Низенький человек уже шагал к скамеечке, поплотнее запахивая полы своего любимого халата с вепрями.
Подошел, присел рядом. Молчит.
— Жарко сегодня, — сказал Талигхилл. — … Но я не за этим. Я — извиняться. Может, ты и отец мне, не знаю. У… у Руалнира спросить не успел. Вот… но уж если и не отцом, то учителем — точно ты был и остался. И правильно, что говорил со мной о снах. О снах, — поправил себя Пресветлый, и Домаб впервые посмотрел ему в лицо, оторвавшись от созерцания голубых и черных камешков под ногами. Сказано было… Сказано. — Мне на самом деле снятся сны. В этом ты был прав. И Боги, наверное, существуют. В этом я был не прав.

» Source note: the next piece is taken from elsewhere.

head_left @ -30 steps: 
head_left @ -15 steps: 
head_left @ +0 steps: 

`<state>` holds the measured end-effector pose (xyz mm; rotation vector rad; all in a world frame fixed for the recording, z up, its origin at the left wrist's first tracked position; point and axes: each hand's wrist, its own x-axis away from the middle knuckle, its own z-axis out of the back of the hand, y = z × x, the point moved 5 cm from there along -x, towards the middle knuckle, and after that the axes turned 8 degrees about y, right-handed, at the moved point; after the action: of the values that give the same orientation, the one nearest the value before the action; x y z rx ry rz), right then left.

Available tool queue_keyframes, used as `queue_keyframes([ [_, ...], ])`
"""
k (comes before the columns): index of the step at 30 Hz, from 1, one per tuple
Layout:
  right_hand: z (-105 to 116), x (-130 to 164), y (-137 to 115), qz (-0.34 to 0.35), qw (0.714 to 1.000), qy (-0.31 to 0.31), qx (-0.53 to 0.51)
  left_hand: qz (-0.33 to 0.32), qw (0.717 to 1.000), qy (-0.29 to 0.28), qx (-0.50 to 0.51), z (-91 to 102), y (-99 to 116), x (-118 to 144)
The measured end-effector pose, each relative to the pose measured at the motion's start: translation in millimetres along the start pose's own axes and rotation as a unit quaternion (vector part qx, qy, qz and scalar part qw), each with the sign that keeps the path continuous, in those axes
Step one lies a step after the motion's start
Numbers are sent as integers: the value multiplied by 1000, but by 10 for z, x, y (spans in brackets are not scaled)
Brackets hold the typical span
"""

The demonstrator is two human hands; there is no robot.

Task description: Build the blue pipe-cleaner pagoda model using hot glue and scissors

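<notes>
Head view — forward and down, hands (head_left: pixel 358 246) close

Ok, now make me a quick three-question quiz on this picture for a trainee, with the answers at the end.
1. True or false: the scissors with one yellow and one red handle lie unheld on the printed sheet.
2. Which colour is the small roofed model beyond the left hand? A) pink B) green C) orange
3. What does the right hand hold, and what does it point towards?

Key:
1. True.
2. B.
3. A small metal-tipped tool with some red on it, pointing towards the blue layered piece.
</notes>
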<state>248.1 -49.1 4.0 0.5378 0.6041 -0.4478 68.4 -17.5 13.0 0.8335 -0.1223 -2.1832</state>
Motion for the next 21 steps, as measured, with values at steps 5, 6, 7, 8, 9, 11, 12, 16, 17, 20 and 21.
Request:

Талигхилл замолчал, но Домаб не торопил его.
— Только, знаешь, — сказал вдруг бывший принц, — я ведь все равно в них не верю. В Богов. В их существование верю, а в них… Вот в тебя — верю, в Армахога, в…
— Не богохульствуй, — тихо произнес управитель.
Пресветлый тотчас замолчал.
Домаб покусал губу, поднял к небесам взор.
— Наверное, я виноват, — сказал он. — Что согрешил с твоей матерью, и родился ты — не от настоящего правителя, а от у правителя. Потому и в Богов не веришь, хотя и наделен даром. Охохонюшки! Разваливается династия… из-за бывшего садовника. Смешно сказать! И страшно.
Я знаю, что произошло и происходит. Наслышан. Так что не торопись рассказывать мне — знаю. А чего не знаю, о том догадываюсь. Слишком я долго вертелся около вас, правителей, теперь многое чувствую из того, что обычным людям не положено. Ты ведь замыслил что-то, так? Не отвечай, не нужно. Всей правды не скажешь, а лгать не стоит. Ты приехал грехи замаливать, а не новые наживать, поэтому молчи.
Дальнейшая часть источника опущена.